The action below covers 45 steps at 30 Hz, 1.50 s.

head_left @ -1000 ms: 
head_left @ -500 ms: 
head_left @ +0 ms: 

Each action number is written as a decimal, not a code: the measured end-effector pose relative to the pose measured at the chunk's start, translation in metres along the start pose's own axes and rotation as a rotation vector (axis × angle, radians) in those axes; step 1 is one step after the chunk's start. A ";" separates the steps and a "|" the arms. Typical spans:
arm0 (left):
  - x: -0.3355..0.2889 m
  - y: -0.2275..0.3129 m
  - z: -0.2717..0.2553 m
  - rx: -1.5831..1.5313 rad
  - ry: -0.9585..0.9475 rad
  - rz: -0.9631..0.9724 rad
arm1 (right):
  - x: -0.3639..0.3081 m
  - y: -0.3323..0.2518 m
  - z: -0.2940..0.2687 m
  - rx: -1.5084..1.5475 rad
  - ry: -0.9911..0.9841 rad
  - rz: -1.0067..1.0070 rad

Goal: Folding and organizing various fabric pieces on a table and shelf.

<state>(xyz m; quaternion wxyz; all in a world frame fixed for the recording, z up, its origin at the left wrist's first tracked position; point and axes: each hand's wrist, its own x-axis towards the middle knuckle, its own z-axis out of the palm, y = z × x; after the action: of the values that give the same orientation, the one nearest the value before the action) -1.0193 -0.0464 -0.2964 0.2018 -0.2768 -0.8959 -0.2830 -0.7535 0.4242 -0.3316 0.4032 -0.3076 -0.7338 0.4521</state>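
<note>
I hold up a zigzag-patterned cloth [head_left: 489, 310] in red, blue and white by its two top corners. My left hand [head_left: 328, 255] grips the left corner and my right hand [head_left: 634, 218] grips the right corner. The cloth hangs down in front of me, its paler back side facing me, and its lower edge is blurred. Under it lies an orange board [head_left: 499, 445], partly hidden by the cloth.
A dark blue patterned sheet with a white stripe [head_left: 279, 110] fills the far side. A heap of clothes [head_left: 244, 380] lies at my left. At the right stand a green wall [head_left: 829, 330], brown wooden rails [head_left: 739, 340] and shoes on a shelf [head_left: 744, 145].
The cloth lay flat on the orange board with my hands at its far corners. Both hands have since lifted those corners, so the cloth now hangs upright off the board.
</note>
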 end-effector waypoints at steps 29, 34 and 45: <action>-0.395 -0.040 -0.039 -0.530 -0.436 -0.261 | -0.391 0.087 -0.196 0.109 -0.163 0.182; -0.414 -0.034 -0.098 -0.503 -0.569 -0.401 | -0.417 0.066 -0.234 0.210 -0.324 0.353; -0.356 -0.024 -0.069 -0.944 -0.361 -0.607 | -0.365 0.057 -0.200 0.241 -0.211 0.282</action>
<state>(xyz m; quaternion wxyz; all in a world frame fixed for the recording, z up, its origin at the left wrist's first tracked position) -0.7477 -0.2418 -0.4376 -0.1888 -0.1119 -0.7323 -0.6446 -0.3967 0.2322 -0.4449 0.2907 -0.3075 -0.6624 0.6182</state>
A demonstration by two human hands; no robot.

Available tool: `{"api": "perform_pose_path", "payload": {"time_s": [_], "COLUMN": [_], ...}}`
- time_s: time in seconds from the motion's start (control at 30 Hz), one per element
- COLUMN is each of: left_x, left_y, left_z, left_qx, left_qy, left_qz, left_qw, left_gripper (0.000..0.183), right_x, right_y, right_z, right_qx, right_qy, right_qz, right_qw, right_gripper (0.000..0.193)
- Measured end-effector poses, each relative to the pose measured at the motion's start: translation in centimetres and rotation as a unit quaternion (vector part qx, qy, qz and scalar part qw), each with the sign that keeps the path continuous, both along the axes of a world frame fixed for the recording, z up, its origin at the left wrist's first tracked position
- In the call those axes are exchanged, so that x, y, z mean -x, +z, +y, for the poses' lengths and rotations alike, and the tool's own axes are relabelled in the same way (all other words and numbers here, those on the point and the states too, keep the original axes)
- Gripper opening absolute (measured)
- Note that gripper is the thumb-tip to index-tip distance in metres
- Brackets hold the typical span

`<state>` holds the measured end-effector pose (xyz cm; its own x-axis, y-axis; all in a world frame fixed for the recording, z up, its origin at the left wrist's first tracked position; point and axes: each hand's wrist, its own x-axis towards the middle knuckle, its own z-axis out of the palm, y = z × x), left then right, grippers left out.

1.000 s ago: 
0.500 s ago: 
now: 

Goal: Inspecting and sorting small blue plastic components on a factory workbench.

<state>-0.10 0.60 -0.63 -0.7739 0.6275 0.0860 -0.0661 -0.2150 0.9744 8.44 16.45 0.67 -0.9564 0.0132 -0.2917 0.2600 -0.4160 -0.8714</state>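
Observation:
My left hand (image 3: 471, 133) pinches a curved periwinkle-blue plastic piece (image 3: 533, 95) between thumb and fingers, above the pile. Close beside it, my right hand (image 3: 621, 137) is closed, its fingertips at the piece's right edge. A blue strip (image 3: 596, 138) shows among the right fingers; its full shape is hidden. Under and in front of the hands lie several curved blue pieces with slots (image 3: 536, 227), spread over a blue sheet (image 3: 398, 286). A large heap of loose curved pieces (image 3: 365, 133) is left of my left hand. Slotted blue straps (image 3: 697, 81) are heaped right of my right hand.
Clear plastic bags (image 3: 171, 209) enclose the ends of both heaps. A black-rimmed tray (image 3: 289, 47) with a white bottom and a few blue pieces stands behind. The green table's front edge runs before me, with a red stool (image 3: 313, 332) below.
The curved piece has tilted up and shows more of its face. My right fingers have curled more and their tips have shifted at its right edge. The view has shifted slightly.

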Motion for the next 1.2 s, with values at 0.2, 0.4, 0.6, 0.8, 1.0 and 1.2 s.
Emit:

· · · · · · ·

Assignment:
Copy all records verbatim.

Your response:
The action below covers 45 steps at 30 Hz, 1.50 s.

head_left @ -1000 ms: 
head_left @ -500 ms: 
head_left @ +0 ms: 

Each action number is written as a decimal, not a code: the measured end-effector pose relative to the pose measured at the chunk's start, translation in metres along the start pose's own axes and rotation as a rotation vector (axis × angle, radians) in those axes; step 1 is one step after the chunk's start. A ";" separates the steps and a "|" the arms. Typical spans:
arm0 (left):
  - x: -0.3355..0.2889 m
  - y: -0.2275..0.3129 m
  - z: -0.2717..0.2553 m
  - rx: -1.5831..1.5313 rad
  - ry: -0.9585..0.9475 rad
  - rz: -0.9631..0.9724 rad
arm1 (right):
  - x: -0.3639..0.3081 m
  - y: -0.3323..0.2518 m
  - z: -0.2940..0.2687 m
  - rx: -1.5084..1.5475 rad
  - ry: -0.9911..0.9841 rad
  - rz: -1.0067..1.0070 rad

Goal: Folding and organizing various fabric pieces on a table and shelf.

<state>(xyz m; quaternion wxyz; all in a world frame fixed for the recording, z up, its origin at the left wrist's first tracked position; point and axes: each hand's wrist, its own x-axis towards the middle knuckle, its own z-axis out of the palm, y = z × x; after the action: of the values that give the same orientation, the one nearest the value before the action) -1.0193 -0.0464 -0.2964 0.2018 -0.2768 -0.8959 -0.2830 -0.7535 0.4242 -0.3316 0.4032 -0.3076 -0.7338 0.4521</state>
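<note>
I hold up a zigzag-patterned cloth [head_left: 489, 310] in red, blue and white by its two top corners. My left hand [head_left: 328, 255] grips the left corner and my right hand [head_left: 634, 218] grips the right corner. The cloth hangs down in front of me, its paler back side facing me, and its lower edge is blurred. Under it lies an orange board [head_left: 499, 445], partly hidden by the cloth.
A dark blue patterned sheet with a white stripe [head_left: 279, 110] fills the far side. A heap of clothes [head_left: 244, 380] lies at my left. At the right stand a green wall [head_left: 829, 330], brown wooden rails [head_left: 739, 340] and shoes on a shelf [head_left: 744, 145].
The cloth lay flat on the orange board with my hands at its far corners. Both hands have since lifted those corners, so the cloth now hangs upright off the board.
</note>
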 end-effector waypoints at steps 29, 34 and 45: <action>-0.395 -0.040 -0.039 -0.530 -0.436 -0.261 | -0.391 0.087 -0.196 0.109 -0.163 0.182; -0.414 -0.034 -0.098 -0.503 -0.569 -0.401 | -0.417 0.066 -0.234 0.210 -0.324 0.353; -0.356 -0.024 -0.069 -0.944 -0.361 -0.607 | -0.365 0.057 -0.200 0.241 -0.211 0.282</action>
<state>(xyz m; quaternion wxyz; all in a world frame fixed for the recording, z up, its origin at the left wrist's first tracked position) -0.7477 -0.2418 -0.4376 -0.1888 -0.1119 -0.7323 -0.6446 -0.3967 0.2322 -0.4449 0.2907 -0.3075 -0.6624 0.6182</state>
A demonstration by two human hands; no robot.

Available tool: `{"api": "perform_pose_path", "payload": {"time_s": [_], "COLUMN": [_], ...}}`
- time_s: time in seconds from the motion's start (control at 30 Hz), one per element
- COLUMN is each of: left_x, left_y, left_z, left_qx, left_qy, left_qz, left_qw, left_gripper (0.000..0.183), right_x, right_y, right_z, right_qx, right_qy, right_qz, right_qw, right_gripper (0.000..0.193)
- Measured end-effector poses, each relative to the pose measured at the motion's start: translation in centimetres and rotation as a unit quaternion (vector part qx, qy, qz and scalar part qw), each with the sign that keeps the path continuous, both along the axes of a world frame fixed for the recording, z up, its origin at the left wrist's first tracked position
- In the call those axes are exchanged, so that x, y, z mean -x, +z, +y, for the poses' lengths and rotations alike, and the tool's own axes are relabelled in the same way (all other words and numbers here, those on the point and the states too, keep the original axes)
- Gripper opening absolute (measured)
- Note that gripper is the thumb-tip to index-tip distance in metres
- Brackets hold the typical span

`<state>` holds the measured end-effector pose (xyz cm; its own x-axis, y-axis; all in a world frame fixed for the recording, z up, its origin at the left wrist's first tracked position; point and axes: each hand's wrist, its own x-axis towards the middle knuckle, its own z-axis out of the palm, y = z × x), left then right, grippers left out.

1.000 s ago: 
0.500 s ago: 
now: 

Goal: Inspecting and sorting small blue plastic components on a factory workbench.

<state>-0.10 0.60 -0.63 -0.7739 0.6275 0.0860 -0.0661 -0.2150 0.9744 8.44 16.45 0.67 -0.9564 0.0132 -0.2917 0.2600 -0.4160 -0.8714</state>
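Observation:
My left hand (image 3: 471, 133) pinches a curved periwinkle-blue plastic piece (image 3: 533, 95) between thumb and fingers, above the pile. Close beside it, my right hand (image 3: 621, 137) is closed, its fingertips at the piece's right edge. A blue strip (image 3: 596, 138) shows among the right fingers; its full shape is hidden. Under and in front of the hands lie several curved blue pieces with slots (image 3: 536, 227), spread over a blue sheet (image 3: 398, 286). A large heap of loose curved pieces (image 3: 365, 133) is left of my left hand. Slotted blue straps (image 3: 697, 81) are heaped right of my right hand.
Clear plastic bags (image 3: 171, 209) enclose the ends of both heaps. A black-rimmed tray (image 3: 289, 47) with a white bottom and a few blue pieces stands behind. The green table's front edge runs before me, with a red stool (image 3: 313, 332) below.
The curved piece has tilted up and shows more of its face. My right fingers have curled more and their tips have shifted at its right edge. The view has shifted slightly.
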
Motion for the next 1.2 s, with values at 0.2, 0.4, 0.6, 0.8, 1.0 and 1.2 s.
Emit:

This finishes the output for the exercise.